Currently I'm thinking Wednesday March 6th at 9:00am PST (UTC-08:00)

You have been invited to an online meeting, powered by Amazon Chime.

  1. Click to join the meeting:

https://chime.aws/8643562590

Meeting ID: 8643 56 2590

  1. You can use your computer’s microphone and speakers, however, a headset is recommended. Or, call in using your phone:

United States Toll-Free: +1 855-552-4463 Meeting PIN: 8643 56 2590

One-click Mobile Dial-in (United States (1)): +1 206-462-5569,,8643562590#

United States (1): +1 206-462-5569 Spain Toll-Free (1): +34 900 813 473 United Kingdom Toll-Free (1): +44 800 085 5175 International: https://chime.aws/dialinnumbers/

gbiggs commented 5 years ago

That time doesn't work for me, unfortunately. Due to family commitments, realistically the latest I can start is midnight and the earliest I can start is 7AM (Tokyo time). If you can find a time outside those, I'll be grateful. If not, then please record the meeting so I can listen to it later.
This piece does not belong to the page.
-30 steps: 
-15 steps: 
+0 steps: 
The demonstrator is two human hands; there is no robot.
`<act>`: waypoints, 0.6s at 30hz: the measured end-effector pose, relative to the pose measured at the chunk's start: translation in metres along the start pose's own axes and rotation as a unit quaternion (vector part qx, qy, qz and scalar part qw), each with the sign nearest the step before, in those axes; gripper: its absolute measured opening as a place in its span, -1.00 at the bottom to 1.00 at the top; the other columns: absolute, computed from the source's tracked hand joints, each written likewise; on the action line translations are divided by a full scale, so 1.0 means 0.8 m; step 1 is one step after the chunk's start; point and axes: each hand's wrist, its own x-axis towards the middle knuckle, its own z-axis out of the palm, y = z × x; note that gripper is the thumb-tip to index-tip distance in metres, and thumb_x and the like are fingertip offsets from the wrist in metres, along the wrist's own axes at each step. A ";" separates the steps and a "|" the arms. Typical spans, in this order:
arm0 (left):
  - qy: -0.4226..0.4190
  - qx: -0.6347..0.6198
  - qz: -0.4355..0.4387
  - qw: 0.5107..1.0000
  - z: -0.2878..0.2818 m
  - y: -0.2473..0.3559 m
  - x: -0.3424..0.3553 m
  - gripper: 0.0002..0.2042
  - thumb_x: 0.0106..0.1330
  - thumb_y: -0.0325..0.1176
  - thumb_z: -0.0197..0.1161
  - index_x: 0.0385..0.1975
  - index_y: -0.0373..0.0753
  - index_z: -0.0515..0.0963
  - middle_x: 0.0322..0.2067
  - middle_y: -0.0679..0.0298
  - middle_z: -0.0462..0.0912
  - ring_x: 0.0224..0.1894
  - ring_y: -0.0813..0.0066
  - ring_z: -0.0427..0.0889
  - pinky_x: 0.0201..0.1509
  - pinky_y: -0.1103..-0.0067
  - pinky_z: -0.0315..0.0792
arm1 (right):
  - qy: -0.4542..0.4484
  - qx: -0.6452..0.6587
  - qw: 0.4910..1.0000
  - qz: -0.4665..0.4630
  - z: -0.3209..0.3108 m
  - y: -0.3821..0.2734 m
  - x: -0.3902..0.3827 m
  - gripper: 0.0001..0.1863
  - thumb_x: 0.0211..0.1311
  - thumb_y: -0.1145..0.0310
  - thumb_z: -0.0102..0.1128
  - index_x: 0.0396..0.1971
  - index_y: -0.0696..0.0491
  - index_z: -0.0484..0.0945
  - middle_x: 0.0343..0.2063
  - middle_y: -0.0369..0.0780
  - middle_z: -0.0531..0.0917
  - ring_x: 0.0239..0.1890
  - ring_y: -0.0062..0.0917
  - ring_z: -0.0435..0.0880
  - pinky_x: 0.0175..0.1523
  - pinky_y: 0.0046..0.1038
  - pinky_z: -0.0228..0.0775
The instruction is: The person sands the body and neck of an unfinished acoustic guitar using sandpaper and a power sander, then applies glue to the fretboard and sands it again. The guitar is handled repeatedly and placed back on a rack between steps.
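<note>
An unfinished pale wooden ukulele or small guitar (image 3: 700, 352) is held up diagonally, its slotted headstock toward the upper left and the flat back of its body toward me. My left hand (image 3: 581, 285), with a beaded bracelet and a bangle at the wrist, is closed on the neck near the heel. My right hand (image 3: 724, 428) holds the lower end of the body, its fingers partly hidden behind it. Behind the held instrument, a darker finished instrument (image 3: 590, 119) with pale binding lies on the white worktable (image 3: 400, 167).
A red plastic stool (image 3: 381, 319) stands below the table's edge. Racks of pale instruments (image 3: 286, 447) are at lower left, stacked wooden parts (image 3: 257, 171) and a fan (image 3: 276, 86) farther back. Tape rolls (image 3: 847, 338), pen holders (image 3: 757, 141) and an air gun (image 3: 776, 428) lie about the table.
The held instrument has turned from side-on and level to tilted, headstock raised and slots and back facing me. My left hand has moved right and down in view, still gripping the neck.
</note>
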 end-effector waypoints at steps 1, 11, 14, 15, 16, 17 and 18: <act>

dejanpan commented 5 years ago

That time doesn't work for me, unfortunately. Due to family commitments, realistically the latest I can start is midnight and the earliest I can start is 7AM (Tokyo time). If you can find a time outside those, I'll be grateful. If not, then please record the meeting so I can listen to it later.

@nburek since all participants on this thread are either from PST or JST time zone, a time between 3PM-9PM JST would work well: https://savvytime.com/converter/jst-to-pst.

nburek commented 5 years ago

@gbiggs @dejanpan @wjwwood

Since it sounds like most interest is from PST and JST time zones then how about the following time instead: Wednesday, March 6th @ 3:00pm PST(UTC-08:00) which is Thursday, March 7th @ 8:00am JST(UTC+09:00)

You have been invited to an online meeting, powered by Amazon Chime.

Click to join the meeting: https://chime.aws/8643562590

Meeting ID: 8643 56 2590

You can use your computer’s microphone and speakers, however, a headset is recommended. Or, call in using your phone: United States Toll-Free: +1 855-552-4463 Meeting PIN: 8643 56 2590

One-click Mobile Dial-in (United States (1)): +1 206-462-5569,,8643562590#

United States (1): +1 206-462-5569 Spain Toll-Free (1): +34 900 813 473 United Kingdom Toll-Free (1): +44 800 085 5175 Japan Toll-Free (1): +81 800-919-0416 Japan: +81 3-4540-5951 International: https://chime.aws/dialinnumbers/

dejanpan commented 5 years ago

@nburek meeting March 6th @ 3:00pm works for @deeplearningrobotics and myself (both from Apex).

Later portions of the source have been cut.